The biggest concern is that investors are not used to falling stock prices. And it is the fault of the Federal Reserve, which for the past decade has forced people to put their money into stocks by maintaining unattractive interest rates.
The Fed therefore created a bubble.
And the bubbles are wonderful until they burst. And then, the people most affected are usually small investors who couldn't get their money out of the market on time.
Should people have seen this happen?
A small number of people saw it coming, those who were not caught up by the quick money being made in the market.
Normal stock markets just don't behave like this behaved. It was overpriced by any measure. And it was clear that the market was ignoring very many warning signs like trade wars, political chaos in the United States, bad economies in other parts of the world and international tensions.

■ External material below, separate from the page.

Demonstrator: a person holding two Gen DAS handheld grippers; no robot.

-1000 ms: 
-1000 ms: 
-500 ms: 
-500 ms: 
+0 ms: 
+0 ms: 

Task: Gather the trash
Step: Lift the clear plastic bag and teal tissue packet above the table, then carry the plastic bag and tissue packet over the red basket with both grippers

And too much debt. The world is drowning in indebted countries like the United States, behaving with no fiscal responsibility. Neither do consumers.
But it was something that no one expected what caused last week a coronavirus fear crash?
It is always something unexpected that causes panic. In 2007, it was the fact that millions of people could not pay their mortgages and had created a financial crisis in the banks.
But once the unexpected thing starts to drop the market, everything else worrying is also flirted.
The biggest problem these days is that certain market forces of computer traders, for example, can keep stock prices unreasonably high simply by buying stocks. There should be no logic behind the purchases.
And when there is no logic, stock prices will eventually come back down to Earth.
Take last Friday, for example. Dow Jones' industry average increased by about 600 points in the past trading hour. Why? Because it was the end of the month and professional fund managers were trying to save the face of their clients. So they pushed stocks up.
Did Fed chairman Jerome Powell help the market last Friday by indicating that he was ready to cut interest rates?
Yes, Powell helped. But it only helped a few minutes. Then, before the last trading hour, the stocks fell again. And it is only because professional traders need the market to go up that Friday losses have been reduced to just miserable or disastrous.
The problem with the market today is simple. No one knows how much the virus will spread and how much it will harm the global economy.
If American companies cannot obtain products and supplies from other countries and if they cannot sell their products worldwide due to restrictions imposed because of the virus, profits will suffer.
And the Fed and other central banks around the world can cut interest rates as much as they want and that won't help. The rate cuts will not get rid of the virus and the problems it causes.
If the Fed announced that it would give free money to researchers looking for a cure for viruses, it might be worth it.
Do you think the Fed will cut interest rates?
Absolutely. In fact, there could be rate cuts before this column is even printed.
And when rate cuts happen between Fed meetings, like a drop now, it would be both exciting and worrisome in the financial markets.
Exciting because the Fed and the other central banks are at work. Worried because they wouldn't make the cuts unless they thought something was really wrong.
But here's the problem. Because of what the stock market has just done, everyone expects the Fed to cut rates and do it aggressively. And when everyone expects something, it has less impact on the stock market.
Aside from trying to help the stock market, is there any justification for the interest rate cuts?
Not really. The economy seems to be doing well. Thanks to all of this, the Atlanta Federal Reserve's PIBNow forecast grew the US economy at an annual rate of 2.7% in the first quarter.
It'll probably go down. And some Wall Street companies predict that growth will be wiped out by the virus and that companies will not report any profit gains for the year.
So here's the problem: if the Fed cuts rates now, it will be able to cut them less later in the year, while cheaper borrowing costs could actually help businesses grow.
It’s like basketball. When you use all of your timeouts at the start of the game, you won't have them later when you really need them.